5 Important Things Dubai Residents Shouldn’t Do To Avoid Online Scams
Online scam has become more prevalent and sophisticated, and authorities in the United Arab Emirates are aware of these sneaky moves fraudsters employ. More than just women getting scammed by folks who pretend to be their knight in shining armor, they are also involved in taking over their bank accounts, sucking their funds dry.
The Dubai Police has since issued an alert to the public about sharing bank accounts, personal details or sending funds online to people they don’t know.
While digital platforms made it easier for people worldwide to communicate and spread information, they have also become more exposed to scammers in the process.
A common method to scam online is phishing, in which fraudsters gain control of someone’s access such as bank accounts by tricking victims into providing vital information. For example, they can pass off a fake website as a legitimate one and retrieve the victim’s password, email address, date of birth and other information provided by the party being deceived.
The scammer can also gain access to the account by pretending to be a representative from a victim’s bank, police or tax authorities. The victim then realizes he or she has granted someone access to his or her personal account a little too late.
In order to ensure your personal details don’t land in the wrong hands, here are a few tips from Fraud.org:
1. Beware of “phishy” emails.
Fraudsters can pretend to be from a legitimate retailer, bank, organisation, or government agency. The sender asks by email to “confirm” your personal information for some made-up reason: your account is about to be closed, an order for something has been placed in your name, or your information has been lost because of a computer problem.
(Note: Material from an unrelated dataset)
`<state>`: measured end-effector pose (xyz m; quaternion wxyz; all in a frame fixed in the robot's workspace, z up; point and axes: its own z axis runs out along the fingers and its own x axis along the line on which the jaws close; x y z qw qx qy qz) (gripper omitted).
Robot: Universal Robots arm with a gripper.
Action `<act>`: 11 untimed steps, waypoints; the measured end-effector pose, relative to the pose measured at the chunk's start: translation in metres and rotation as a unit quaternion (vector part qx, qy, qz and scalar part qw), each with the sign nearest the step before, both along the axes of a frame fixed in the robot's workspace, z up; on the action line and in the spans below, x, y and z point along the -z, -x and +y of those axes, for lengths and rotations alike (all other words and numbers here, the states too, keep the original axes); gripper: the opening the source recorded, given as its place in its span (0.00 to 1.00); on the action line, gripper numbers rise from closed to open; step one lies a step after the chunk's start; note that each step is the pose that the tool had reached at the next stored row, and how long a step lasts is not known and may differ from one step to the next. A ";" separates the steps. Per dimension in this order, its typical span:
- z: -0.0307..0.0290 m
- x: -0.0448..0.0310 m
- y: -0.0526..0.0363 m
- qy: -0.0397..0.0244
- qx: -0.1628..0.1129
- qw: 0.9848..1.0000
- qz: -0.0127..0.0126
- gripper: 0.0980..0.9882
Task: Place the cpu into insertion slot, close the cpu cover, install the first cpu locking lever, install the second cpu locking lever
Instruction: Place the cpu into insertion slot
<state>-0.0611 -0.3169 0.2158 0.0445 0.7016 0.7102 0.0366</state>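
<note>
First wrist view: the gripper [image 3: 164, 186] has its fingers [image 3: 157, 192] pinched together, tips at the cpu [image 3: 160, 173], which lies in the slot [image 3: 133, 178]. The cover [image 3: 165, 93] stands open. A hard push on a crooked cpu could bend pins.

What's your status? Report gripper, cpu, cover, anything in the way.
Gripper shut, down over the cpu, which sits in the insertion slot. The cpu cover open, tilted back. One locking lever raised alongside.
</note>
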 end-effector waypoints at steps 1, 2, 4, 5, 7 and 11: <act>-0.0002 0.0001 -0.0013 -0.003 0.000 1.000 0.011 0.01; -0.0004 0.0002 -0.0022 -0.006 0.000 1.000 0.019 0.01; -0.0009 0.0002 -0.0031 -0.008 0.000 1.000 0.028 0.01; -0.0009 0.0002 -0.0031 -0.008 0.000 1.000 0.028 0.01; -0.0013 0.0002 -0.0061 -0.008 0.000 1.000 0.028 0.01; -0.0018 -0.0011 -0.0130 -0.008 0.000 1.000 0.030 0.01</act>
Phishers may also pose as representatives of the fraud department of a popular company and pretend to verify your information because they suspect you may be a victim of identity theft.
2. Avoid clicking on links within emails that ask for your personal information.
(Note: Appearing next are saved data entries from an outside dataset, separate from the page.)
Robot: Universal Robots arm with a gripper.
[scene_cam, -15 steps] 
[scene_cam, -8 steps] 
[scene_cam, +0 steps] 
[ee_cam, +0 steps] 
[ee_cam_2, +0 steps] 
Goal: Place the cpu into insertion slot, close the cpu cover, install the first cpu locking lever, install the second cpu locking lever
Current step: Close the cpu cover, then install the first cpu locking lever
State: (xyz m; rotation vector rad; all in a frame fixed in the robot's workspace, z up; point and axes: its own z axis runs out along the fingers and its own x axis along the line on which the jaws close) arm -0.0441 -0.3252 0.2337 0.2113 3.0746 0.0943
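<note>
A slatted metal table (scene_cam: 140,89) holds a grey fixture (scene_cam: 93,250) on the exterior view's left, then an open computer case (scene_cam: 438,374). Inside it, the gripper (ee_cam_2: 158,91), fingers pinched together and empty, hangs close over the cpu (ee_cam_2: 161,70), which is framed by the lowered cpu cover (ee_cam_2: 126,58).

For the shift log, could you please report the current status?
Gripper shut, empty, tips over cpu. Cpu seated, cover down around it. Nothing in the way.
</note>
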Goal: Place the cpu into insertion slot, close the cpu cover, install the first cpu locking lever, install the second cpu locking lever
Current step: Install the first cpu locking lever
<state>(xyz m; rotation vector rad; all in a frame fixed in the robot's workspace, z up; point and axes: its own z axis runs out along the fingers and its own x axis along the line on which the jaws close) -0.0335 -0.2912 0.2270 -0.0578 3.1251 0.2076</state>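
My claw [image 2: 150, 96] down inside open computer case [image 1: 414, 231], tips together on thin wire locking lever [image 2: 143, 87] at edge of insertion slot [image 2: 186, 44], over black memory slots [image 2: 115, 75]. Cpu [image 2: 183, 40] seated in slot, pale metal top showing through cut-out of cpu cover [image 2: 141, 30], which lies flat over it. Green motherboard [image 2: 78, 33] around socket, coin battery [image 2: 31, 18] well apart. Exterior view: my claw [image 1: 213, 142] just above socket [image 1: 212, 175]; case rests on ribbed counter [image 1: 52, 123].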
Links are embedded in emails to trick people into accessing fake websites that look just like the real sites of the company, organisation, or agency that fraudsters are impersonating. If you follow the instructions and enter your personal information on the website, you’ll deliver it directly into the hands of identity thieves. To check whether the message is really from the company or agency, call it directly or go to its official site.
3. Never enter your personal information in a pop-up screen.
Sometimes, a phisher will direct you to a real company’s, organisation’s, or agency’s website, but then an unauthorized pop-up screen created by the scammer appears out of the blue, with blanks in which to provide your personal information. If you fill it in, your information will go to the phisher. Legitimate companies, agencies and organisations don’t ask for personal information via pop-up screens. Install pop-up blocking software to help prevent this type of phishing attack.
4. Be wary when some contacts you and says you’ve been a victim of fraud.
If this happens, the first thing you want to do is verify the person’s identity before you provide any personal information. Legitimate credit card issuers and other companies may contact you if there is an unusual pattern indicating that someone else might be using one of your accounts. But usually they only ask if you made particular transactions; they don’t request your account number or other personal information. Law enforcement agencies might also contact you if you’ve been the victim of fraud. To be on the safe side, ask for the person’s name, the name of the agency or company, the telephone number, and the address. Get the main number from the phone book, the Internet, or directory assistance, then call to find out if the person is legitimate.
5. Be suspicious if someone contacts you unexpectedly and asks for your personal information.
It’s hard to tell whether something is legitimate by looking at an email or a website, or talking to someone on the phone. But if you’re contacted out of the blue and asked for your personal information, it’s a warning sign that something is “phishy.” Legitimate companies and agencies don’t operate that way.
Armed with such knowledge, Filipino and other workers in the United Arab Emirates must be mindful of their online activities, never overshare information and be vigilant against the tell-tale signs as described above.